Brought to you by:

QBE is on the right path, say analysts

QBE’s cost-cutting plan and new reinsurance program have largely received a tick from analysts, but lingering caution remains over the delivery of performance improvements.

Morgan Stanley analysts say QBE’s business momentum is the best they have seen in a decade, Deutsche Bank says it will “fundamentally be a better company” following the savings program and Morningstar sees light at the end of the tunnel for long-suffering shareholders.

Australia’s only global insurer said yesterday its three-year efficiency program will deliver $US130 million ($180 million) in savings. The company also announced it has sold insurance operations in Puerto Rico, Indonesia and the Philippines as it simplifies its global approach.

Deutsche Research Analyst Ross Curran says while QBE “is still overly complex, and the current mix of assets under-delivers relative to its cost of capital” successful execution of the simplification strategy “would address our concerns”.

QBE has locked in a new reinsurance program that will cost $US125 million ($173 million) less than the previous version. But it will also have a $US50-$US100 million ($69-$139 million) earnings impact next year due to an increase in the catastrophe budget to $US1.4 billion ($1.9 billion).

The insurer’s shares dropped 4.1% yesterday amid calls for a more extensive cost-cutting program, concerns related to the catastrophe budget increase and an expense ratio target that includes an outlook for very modest and selective premium growth. The shares regained around 3% today.

JP Morgan analysts led by Siddharth Parameswaran say that “for the first time in a long time the company appears to be providing guidance that in our view is conservative”.

They also point out that as a global commercial insurer, “QBE is subject to the vagaries of the insurance cycle. Fortunately, trends in the cycle are currently improving, and there could be further upside from interest rates, providing a tailwind for earnings growth.”

Macquarie says QBE has set the course for earnings per share growth, but the announcements yesterday have lengthened the runway.

“The devil was in the detail, but the trajectory to business improvement has been prolonged compared with our prior expectations,” its analysis says.

Citigroup says it retains a "buy" call on QBE shares, and notes that the insurer confirmed that it expects a better result next year. An expense ratio target of around 14% for 2021 appears "at face value to be conservative if all the targeted savings are achieved", it says.

The new reinsurance program changes the dynamics of QBE’s exposure to risk and will have a range of impacts highlighted by analysts.

Deutsche says the changes reduce the group’s exposure to large single events but increase the exposure to medium-sized events in a rebalancing of horizontal and vertical cover.

“The regulator prefers vertical cover, as it lowers the balance-sheet risk, and this change will result in about a $100 million improvement in the regulatory capital position,” it says.

The new program particularly delivers benefits in high risk and benign years and is less favourable in “normal” catastrophe years.
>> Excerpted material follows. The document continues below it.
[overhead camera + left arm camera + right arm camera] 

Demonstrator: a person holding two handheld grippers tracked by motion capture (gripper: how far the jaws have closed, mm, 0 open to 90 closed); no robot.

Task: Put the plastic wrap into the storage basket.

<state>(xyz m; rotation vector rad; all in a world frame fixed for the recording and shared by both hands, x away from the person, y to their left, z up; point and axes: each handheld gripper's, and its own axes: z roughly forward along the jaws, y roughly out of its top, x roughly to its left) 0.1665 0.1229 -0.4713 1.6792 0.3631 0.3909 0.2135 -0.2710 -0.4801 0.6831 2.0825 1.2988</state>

Morningstar says it is not concerned by the potential $US50-$US100 million ($69-$139 million) net increase in potential claims expense as QBE expects to deliver an improved combined operating ratio and higher profits next year compared with yet-to-be-announced results for the current period.

Management has made good progress in turning the business around, but more needs to be done, it says.

“We like the plan to simplify and reduce expenses on top of moving to a far simpler operating model, but as usual there are ample execution risks and QBE has been driving hard down this path for several years with only modest success,” analyst David Ellis says.

“We think new CEO Pat Regan and his senior executive team are well placed to leverage the hard, remedial work done by previous CEO John Neal.”